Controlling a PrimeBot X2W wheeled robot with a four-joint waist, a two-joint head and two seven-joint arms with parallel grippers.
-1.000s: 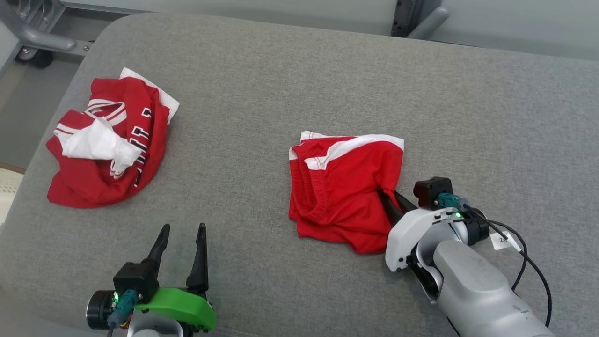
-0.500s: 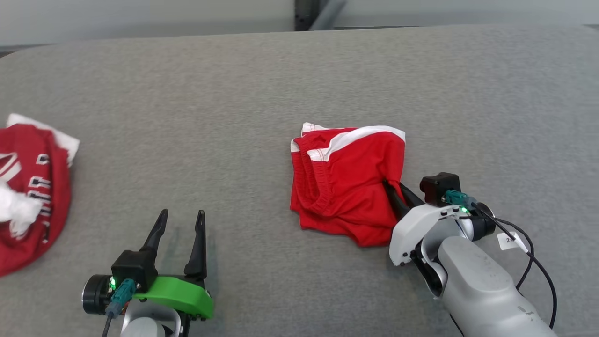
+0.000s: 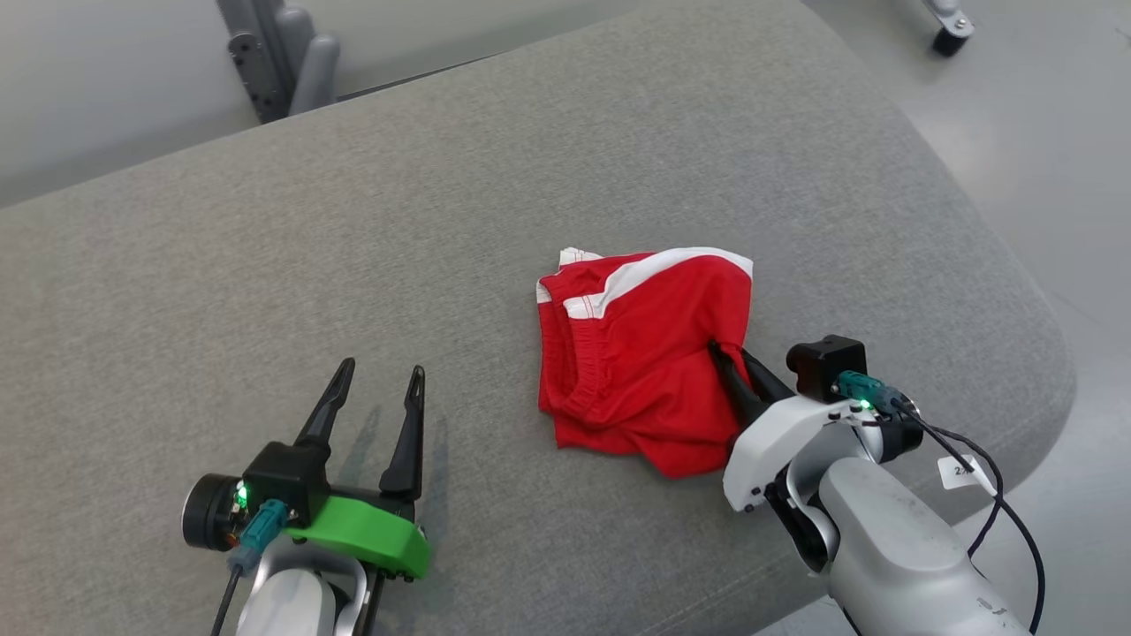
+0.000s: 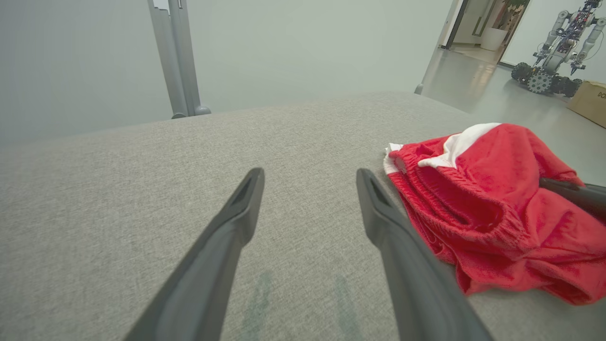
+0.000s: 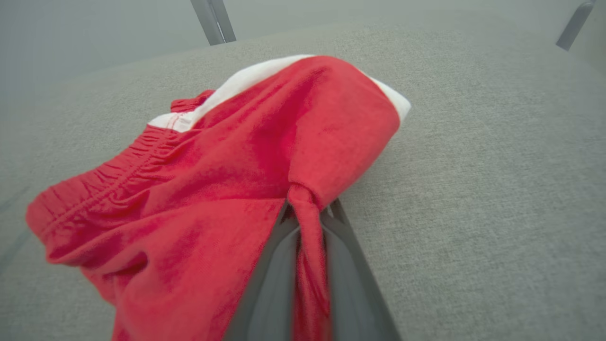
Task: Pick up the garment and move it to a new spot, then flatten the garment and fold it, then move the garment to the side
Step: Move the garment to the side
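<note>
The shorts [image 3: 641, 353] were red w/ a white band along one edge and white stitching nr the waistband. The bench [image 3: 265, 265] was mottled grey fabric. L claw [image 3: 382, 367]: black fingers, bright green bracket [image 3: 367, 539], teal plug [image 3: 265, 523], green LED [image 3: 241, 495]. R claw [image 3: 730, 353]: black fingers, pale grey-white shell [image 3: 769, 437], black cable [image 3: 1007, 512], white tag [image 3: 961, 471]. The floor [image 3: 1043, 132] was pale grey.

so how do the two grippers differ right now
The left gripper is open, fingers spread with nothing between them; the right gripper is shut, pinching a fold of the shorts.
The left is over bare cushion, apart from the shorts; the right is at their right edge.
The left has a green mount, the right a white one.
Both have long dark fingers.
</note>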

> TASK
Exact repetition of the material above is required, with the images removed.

> TASK OUTPUT
Controlling a PrimeBot X2W wheeled robot with a four-joint waist, a two-joint head and two seven-joint arms with parallel grippers.
-1.000s: 
-0.500s: 
+0.000s: 
+0.000s: 
+0.000s: 
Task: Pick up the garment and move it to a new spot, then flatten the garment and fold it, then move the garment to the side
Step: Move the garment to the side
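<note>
The shorts [image 3: 641, 353] were red w/ a white band along one edge and white stitching nr the waistband. The bench [image 3: 265, 265] was mottled grey fabric. L claw [image 3: 382, 367]: black fingers, bright green bracket [image 3: 367, 539], teal plug [image 3: 265, 523], green LED [image 3: 241, 495]. R claw [image 3: 730, 353]: black fingers, pale grey-white shell [image 3: 769, 437], black cable [image 3: 1007, 512], white tag [image 3: 961, 471]. The floor [image 3: 1043, 132] was pale grey.

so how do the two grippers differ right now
The left gripper is open, fingers spread with nothing between them; the right gripper is shut, pinching a fold of the shorts.
The left is over bare cushion, apart from the shorts; the right is at their right edge.
The left has a green mount, the right a white one.
Both have long dark fingers.
</note>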

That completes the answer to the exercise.